Using the listing below, set down each line from the line containing "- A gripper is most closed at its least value" through the line containing "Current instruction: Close", both ends included, exactly and with nothing added.

■ ■ ■ ■ ■ ■ ■

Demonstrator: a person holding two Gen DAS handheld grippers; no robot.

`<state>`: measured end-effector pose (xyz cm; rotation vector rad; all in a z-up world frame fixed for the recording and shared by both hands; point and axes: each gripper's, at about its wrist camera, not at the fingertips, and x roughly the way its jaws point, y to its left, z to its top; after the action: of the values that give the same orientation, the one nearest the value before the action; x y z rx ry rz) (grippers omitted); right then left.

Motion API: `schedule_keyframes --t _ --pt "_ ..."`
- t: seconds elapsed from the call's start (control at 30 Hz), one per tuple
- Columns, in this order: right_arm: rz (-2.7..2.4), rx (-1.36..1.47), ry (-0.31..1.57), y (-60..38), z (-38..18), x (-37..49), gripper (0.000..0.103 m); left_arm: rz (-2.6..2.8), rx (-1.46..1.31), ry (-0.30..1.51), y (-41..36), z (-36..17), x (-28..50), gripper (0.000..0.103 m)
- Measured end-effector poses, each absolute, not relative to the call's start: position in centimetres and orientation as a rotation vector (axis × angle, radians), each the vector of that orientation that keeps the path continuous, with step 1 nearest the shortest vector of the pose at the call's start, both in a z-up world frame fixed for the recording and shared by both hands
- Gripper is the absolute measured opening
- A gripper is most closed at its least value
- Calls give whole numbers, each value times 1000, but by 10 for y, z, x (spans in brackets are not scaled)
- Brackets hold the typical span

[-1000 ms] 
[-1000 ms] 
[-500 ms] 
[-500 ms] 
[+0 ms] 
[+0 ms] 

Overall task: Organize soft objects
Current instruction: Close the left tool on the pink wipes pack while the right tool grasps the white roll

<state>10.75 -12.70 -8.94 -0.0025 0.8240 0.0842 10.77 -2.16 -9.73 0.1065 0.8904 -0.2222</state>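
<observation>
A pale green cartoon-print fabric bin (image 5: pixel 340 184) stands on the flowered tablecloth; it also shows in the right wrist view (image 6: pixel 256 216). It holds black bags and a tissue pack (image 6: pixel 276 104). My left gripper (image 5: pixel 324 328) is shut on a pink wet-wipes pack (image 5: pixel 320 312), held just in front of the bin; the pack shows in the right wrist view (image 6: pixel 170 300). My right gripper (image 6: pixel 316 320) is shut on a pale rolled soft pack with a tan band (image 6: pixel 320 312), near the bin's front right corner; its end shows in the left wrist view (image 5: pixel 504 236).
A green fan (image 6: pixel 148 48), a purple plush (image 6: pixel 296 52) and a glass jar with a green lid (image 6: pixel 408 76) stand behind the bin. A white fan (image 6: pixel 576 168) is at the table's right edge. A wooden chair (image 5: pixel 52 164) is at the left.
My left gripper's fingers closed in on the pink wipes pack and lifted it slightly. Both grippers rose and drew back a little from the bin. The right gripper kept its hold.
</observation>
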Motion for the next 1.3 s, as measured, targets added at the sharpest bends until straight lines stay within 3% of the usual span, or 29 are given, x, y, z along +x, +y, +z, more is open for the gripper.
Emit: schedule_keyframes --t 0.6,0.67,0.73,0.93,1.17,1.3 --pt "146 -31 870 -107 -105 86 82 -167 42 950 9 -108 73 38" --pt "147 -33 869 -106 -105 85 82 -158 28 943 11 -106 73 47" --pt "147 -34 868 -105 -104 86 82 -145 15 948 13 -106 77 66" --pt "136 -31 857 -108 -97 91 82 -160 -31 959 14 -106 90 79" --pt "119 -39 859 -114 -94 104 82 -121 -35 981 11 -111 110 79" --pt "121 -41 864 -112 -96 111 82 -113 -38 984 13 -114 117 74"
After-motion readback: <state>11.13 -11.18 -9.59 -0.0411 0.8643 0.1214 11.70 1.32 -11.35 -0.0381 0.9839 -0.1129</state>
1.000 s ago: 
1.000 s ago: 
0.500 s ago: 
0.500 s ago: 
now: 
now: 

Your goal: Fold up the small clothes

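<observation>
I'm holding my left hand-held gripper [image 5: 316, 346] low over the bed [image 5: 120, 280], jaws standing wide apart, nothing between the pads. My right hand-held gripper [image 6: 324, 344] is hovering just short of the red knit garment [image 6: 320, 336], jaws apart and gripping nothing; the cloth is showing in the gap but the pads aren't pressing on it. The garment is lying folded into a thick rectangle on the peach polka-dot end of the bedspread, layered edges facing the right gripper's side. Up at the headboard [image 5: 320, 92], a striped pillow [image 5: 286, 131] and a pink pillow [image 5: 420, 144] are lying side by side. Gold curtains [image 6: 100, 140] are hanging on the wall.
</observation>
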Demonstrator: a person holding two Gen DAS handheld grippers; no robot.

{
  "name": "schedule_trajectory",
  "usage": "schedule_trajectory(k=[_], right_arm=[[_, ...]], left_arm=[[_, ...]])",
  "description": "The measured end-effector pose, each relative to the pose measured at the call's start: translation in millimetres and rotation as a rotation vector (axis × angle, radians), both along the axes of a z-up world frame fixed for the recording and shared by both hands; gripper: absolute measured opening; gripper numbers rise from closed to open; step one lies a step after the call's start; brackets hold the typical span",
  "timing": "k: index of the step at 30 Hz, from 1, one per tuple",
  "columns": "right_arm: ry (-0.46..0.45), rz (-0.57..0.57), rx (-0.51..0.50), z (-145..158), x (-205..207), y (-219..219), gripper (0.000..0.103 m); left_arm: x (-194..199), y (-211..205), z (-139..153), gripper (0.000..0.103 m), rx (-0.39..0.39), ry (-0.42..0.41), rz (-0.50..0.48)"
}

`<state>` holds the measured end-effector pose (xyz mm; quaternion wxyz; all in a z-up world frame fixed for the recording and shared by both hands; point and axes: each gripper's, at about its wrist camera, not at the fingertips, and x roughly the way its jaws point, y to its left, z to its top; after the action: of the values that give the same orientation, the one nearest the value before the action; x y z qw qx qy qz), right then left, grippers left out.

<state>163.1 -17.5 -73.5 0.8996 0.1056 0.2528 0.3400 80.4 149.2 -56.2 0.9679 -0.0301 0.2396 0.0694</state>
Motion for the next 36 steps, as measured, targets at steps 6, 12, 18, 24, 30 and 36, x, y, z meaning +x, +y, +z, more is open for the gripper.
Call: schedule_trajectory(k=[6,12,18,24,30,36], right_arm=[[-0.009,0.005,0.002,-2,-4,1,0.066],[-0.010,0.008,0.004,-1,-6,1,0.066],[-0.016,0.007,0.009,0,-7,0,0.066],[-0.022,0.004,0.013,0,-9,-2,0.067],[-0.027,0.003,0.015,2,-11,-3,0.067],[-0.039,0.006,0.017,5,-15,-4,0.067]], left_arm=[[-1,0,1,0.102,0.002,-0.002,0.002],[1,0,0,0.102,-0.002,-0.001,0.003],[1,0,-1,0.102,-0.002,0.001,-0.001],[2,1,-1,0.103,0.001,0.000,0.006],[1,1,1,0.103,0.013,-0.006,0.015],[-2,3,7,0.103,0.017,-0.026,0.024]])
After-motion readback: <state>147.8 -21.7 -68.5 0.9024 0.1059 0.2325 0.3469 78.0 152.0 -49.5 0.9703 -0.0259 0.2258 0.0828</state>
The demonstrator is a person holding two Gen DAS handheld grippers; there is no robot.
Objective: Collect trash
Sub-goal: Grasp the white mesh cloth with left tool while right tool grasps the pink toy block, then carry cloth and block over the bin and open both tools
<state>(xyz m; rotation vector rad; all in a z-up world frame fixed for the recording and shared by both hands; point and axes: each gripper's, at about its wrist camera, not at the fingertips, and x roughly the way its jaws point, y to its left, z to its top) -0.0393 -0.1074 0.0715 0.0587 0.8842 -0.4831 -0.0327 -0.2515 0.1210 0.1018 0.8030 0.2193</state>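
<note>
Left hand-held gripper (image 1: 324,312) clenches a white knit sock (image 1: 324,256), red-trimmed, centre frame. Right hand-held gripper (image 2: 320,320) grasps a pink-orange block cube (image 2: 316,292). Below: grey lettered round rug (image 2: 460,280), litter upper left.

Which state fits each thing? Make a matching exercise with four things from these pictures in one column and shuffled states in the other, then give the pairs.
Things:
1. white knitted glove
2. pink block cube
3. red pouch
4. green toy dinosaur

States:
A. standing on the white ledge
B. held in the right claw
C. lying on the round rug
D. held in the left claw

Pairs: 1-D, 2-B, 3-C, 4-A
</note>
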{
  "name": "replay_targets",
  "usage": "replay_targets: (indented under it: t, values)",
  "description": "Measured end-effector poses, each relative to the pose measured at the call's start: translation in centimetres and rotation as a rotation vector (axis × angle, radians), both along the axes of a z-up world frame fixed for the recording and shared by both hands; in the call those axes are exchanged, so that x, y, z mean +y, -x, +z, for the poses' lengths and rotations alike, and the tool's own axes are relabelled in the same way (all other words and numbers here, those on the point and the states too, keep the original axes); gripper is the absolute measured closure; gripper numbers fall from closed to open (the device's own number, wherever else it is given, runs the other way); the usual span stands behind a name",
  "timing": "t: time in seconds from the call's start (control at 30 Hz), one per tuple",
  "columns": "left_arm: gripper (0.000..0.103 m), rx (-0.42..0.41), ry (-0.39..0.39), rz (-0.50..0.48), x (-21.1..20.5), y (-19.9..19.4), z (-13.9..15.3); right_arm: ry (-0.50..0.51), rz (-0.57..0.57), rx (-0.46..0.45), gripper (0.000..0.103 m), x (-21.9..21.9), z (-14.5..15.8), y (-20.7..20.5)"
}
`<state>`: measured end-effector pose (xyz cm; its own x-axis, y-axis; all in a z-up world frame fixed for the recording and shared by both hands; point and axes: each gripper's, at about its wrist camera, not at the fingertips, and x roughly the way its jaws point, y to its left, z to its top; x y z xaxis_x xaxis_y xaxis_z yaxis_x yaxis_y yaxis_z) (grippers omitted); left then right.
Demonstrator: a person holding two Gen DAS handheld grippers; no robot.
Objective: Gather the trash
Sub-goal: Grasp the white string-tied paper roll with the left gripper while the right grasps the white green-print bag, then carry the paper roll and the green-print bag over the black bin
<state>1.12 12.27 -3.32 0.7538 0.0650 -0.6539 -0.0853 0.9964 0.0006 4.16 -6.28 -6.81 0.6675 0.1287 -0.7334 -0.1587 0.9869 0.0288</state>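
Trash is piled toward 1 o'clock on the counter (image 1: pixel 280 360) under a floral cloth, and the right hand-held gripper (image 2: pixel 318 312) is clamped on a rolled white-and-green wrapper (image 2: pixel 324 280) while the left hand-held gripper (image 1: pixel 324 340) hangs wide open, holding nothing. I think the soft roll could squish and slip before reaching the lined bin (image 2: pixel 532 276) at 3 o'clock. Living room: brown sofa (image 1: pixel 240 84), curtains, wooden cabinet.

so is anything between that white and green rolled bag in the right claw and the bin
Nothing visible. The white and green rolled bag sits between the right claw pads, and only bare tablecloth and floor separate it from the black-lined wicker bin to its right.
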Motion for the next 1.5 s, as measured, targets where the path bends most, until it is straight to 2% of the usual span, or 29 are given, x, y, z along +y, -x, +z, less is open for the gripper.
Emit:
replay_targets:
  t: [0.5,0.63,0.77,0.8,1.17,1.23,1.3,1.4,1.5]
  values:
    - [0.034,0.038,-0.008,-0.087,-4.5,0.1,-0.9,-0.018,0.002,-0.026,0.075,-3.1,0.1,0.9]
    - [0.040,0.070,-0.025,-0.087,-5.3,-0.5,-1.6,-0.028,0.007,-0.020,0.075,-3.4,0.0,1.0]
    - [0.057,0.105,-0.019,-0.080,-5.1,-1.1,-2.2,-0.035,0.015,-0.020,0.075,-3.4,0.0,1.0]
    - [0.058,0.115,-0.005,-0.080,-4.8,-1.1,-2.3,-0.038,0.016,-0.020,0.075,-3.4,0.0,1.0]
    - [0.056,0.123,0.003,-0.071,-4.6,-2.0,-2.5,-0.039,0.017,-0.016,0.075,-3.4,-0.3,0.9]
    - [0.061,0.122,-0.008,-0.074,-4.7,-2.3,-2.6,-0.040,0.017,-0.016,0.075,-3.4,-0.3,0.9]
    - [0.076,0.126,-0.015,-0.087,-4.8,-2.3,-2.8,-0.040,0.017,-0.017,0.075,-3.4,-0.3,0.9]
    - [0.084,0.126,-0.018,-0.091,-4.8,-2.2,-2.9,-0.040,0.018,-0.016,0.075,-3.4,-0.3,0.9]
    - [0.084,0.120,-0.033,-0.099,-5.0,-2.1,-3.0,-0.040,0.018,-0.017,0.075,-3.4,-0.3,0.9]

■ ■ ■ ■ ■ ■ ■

__Task solution__:
- A gripper is most closed at its least value
- Calls give whole numbers, each value times 1000, but by 10 for y, z, x (spans in brackets are not scaled)
- Brackets hold the typical span

[-1000 ms] 
[-1000 ms] 
[-500 ms] 
[-500 ms] 
[+0 ms] 
[+0 ms] 

Overall task: Organize soft objects
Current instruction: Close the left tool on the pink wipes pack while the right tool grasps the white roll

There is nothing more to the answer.